> Your task
Return all of the data exactly as given.

> Available data
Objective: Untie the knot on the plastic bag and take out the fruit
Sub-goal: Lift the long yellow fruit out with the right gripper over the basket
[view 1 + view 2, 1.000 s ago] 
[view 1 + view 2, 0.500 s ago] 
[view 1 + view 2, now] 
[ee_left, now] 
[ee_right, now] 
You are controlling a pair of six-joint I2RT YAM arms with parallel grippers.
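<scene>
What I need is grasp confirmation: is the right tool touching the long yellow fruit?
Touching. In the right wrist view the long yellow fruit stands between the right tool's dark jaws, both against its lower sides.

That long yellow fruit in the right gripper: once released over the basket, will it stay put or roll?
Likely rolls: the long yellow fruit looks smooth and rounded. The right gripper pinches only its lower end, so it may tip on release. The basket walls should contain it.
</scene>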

> Task result
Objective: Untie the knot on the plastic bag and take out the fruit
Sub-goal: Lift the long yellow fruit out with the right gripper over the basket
[view 1 + view 2, 1.000 s ago] 
[view 1 + view 2, 0.500 s ago] 
[view 1 + view 2, now] 
[ee_left, now] 
[ee_right, now] 
You are controlling a pair of six-joint I2RT YAM arms with parallel grippers.
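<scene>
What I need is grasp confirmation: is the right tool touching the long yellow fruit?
Touching. In the right wrist view the long yellow fruit stands between the right tool's dark jaws, both against its lower sides.

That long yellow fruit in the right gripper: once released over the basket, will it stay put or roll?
Likely rolls: the long yellow fruit looks smooth and rounded. The right gripper pinches only its lower end, so it may tip on release. The basket walls should contain it.
</scene>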

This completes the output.